2 The first applicant, Ms Tan Thi Phuong Troung (hereafter referred to as the “applicant” for convenience), brought the primary application, on her own behalf and that of the second applicant, her husband. She was born on 22 December 1949, and is a national of Vietnam. On 22 July 1997, she entered Australia on a Short Stay (Visitor) (Class TR) subclass 676 visa. That visa was valid until 22 October 1997.
3 The applicant claimed before the Tribunal that she was a “special need relative”, within the meaning of that expression in reg 1.03 of the Migration Regulations 1994 (Cth) (“the Regulations”). She claimed that her mother, Ms Thi Nguyet Le, the nominator, was relevantly in need of her support. This was because the nominator’s husband, her primary care giver, had died on 5 October 1997. Since that date the nominator had suffered from emotional trauma, and various medical conditions.
Legislation
4 Section 31(1) of the Migration Act 1958 (Cth) provides that there are to be prescribed classes of visas. Section 31(3) provides that the Regulations may prescribe criteria for a visa, of a specified class. Section 65(1)(a) provides that, after considering a valid application for a visa, the Minister, if satisfied that the criteria prescribed by the Act and the Regulations have been satisfied, is to grant the visa. Section 65(1)(b) provides that if the Minister is not so satisfied he is to refuse to grant the visa.
5 At the time the applicant applied for a Family (Residence) (Class AO) visa, the criteria for such a visa were prescribed by the Regulations, schedule 2, subclass 806. They relevantly provided:
“806.21 Criteria to be satisfied at time of application
213. The applicant is a remaining relative or a special need relative of another person who:
a. is a settled Australian citizen;
b. is usually resident in Australia; and
c. has nominated the applicant for the grant of the visa.”
6 Clause 806.221 provided that the applicant must continue to satisfy the criterion in clause 806.213, as referred to above, at the time of the decision.

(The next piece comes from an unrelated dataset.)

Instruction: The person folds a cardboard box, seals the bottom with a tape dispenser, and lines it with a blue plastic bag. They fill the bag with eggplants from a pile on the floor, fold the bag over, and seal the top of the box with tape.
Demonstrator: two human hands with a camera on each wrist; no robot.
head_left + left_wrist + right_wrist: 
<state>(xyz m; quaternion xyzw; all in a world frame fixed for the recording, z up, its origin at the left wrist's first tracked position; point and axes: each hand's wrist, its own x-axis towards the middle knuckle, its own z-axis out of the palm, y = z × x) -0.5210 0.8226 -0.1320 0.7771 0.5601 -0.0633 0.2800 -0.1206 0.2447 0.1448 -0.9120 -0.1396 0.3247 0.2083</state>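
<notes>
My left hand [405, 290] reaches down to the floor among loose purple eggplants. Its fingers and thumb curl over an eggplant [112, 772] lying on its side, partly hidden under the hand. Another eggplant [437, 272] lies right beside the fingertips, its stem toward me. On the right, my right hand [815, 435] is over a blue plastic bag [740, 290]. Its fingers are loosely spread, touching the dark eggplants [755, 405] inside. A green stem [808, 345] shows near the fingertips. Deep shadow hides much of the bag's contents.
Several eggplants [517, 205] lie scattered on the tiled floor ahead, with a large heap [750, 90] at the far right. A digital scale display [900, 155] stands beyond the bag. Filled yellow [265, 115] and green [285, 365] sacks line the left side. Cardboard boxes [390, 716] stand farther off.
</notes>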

7 The expression “special need relative” was relevantly defined in reg 1.03 as follows:
“ ‘special need relative’
in relation to an Australian citizen usually resident in Australia … means a relative who is willing and able to provide substantial and continuing assistance to the citizen or resident if:
(a) the citizen or resident has a permanent or long term need for assistance because of death, disability, prolonged illness or other serious circumstances affecting the citizen or resident personally, or a member of his or her family unit; and
(b) the assistance cannot reasonably be obtained from:
(i) any other relative of the citizen or resident, being a relative who is an Australian citizen …; or
(ii) welfare, hospital, nursing or community services in Australia.”
Tribunal decision
8 The applicant claimed before the Tribunal that the nominator suffered from depression and diabetes. Evidence was led from a medical practitioner which certified that the nominator suffered from diabetes, osteoporosis, gastritis and debility. The applicant contended that the nominator was reliant upon her, as she was weak and frail. She claimed that she provided the nominator with emotional support, assistance with domestic chores, and supervision of medication.
9 In a statutory declaration filed with the Tribunal, the nominator declared that she had suffered from severe depression since the death of her husband to whom she had been married for 50 years. She said that she had a close relationship with the applicant. She described the applicant as her “favourite daughter”. The nominator also indicated that her three other children in Australia could not provide her with support as they had other work and family commitments.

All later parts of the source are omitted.